Ça vous vient comme ça

luxaeterna

Ça vous vient comme ça. Vous levez la tête, et vous la voyez. Ses gestes nerveux, sa façon qu'elle a d'avoir une petite mèche juste derrière son oreille droite, les claquements de langue, tout vous énerve déjà. Vous ne la regardez jamais en face, car vous n'aimez pas croiser le regard des gens. Vous vous esquivez. Ce n'est pas de l'amour, ce n'est pas de la haine, ce n'est rien. C'est une relation banale, assez réticente. Néanmoins, vous savez que le fait de se méfier de quelqu'un implique déjà un intérêt certain. Alors, vous vous écartez, vous regardez vos mains, vous tournez la tête. Mais ses regards se font parfois insistants, ou peut-être est-ce juste une impression. Le temps passe, et certains gestes, certains traits de visages commencent à vous intriguer, et vous commencez votre traque.

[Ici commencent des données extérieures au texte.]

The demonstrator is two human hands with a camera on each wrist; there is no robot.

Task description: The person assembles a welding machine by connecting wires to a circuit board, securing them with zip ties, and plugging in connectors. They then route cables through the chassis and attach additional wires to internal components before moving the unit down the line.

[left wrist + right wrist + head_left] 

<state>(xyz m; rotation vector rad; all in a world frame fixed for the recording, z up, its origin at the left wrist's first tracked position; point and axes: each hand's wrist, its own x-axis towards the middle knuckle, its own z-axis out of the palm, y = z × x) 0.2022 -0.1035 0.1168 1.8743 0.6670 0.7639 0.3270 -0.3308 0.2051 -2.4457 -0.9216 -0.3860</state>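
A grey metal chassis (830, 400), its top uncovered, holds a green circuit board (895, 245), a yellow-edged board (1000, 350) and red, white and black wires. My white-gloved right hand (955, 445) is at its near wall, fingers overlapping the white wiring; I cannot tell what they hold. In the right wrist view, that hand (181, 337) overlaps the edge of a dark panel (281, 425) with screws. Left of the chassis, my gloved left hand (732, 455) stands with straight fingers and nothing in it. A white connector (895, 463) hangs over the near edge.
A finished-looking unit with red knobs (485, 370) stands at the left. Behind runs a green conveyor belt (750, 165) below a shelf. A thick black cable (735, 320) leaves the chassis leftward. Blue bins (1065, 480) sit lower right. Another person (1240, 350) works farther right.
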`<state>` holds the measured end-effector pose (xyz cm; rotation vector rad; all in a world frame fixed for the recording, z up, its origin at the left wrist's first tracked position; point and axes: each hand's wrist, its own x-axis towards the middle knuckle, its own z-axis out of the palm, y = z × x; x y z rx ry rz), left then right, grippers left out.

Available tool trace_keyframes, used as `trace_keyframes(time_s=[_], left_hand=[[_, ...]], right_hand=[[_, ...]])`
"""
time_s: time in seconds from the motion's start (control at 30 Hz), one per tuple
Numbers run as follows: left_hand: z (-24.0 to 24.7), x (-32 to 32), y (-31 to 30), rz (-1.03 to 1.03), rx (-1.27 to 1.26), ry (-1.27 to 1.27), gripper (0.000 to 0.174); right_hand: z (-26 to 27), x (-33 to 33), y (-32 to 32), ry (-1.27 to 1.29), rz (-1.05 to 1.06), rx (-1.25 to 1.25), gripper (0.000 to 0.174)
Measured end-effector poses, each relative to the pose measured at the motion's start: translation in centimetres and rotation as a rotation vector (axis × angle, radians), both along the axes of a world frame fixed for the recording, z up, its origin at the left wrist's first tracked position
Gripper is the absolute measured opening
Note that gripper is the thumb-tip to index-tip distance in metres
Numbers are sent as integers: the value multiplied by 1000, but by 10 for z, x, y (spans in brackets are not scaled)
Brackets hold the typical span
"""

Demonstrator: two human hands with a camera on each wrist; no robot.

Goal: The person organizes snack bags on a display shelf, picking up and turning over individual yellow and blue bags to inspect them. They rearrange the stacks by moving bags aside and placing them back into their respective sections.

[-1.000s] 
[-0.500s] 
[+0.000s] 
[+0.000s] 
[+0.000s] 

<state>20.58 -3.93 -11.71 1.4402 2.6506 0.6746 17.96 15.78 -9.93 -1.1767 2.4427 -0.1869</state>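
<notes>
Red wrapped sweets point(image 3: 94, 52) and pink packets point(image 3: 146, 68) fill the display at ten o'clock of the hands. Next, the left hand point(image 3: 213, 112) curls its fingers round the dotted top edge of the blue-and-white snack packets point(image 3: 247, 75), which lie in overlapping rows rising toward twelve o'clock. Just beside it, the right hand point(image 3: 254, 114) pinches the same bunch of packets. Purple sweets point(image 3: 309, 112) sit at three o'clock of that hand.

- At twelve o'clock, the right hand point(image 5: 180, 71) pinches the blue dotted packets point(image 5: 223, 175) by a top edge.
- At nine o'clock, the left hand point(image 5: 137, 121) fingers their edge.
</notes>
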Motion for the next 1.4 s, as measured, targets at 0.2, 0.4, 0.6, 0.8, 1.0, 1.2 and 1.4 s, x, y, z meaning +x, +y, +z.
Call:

Cela vous énerve de vous intéresser à elle, vous ne vouliez pas qu'elle ait de l'importance à vos yeux, car vous savez que l'attachement n'apporte jamais rien, surtout à sens-unique. Et puis, un jour, vous réalisez que, elle aussi, commence à vous regarder doucement. Quelques coups d'œil, une posture de tête, une inclinaison nouvelle. Chacun s'observe discrètement. L'insistance augmente, les yeux sont plus pesants, les paroles s'affirment, et vous vous perdez. Vous vous perdez dans ces lèvres qui bougent mais ne disent rien, ces pupilles qui remuent mais ne s'illuminent pas, ces pas vers vous qui ne se rapprochent jamais. Et vous réalisez que vous avez fait une belle connerie. Depuis le début. Car cette personne, inconnue dans la foule, vous l'avez refoulée, vous l'avez méprisée, un goût amer au fond de la gorge qui vous fait regretter son regard et sa mèche de cheveux. Vous avez tout fait contre, et tout s'est fait pour. Vous n'avez pas le choix. Elle est là, bien présente, juste derrière vous. Elle vous guette et, parfois, vous prend au creux de ses bras, parfois, vous boit une dernière goutte de vie.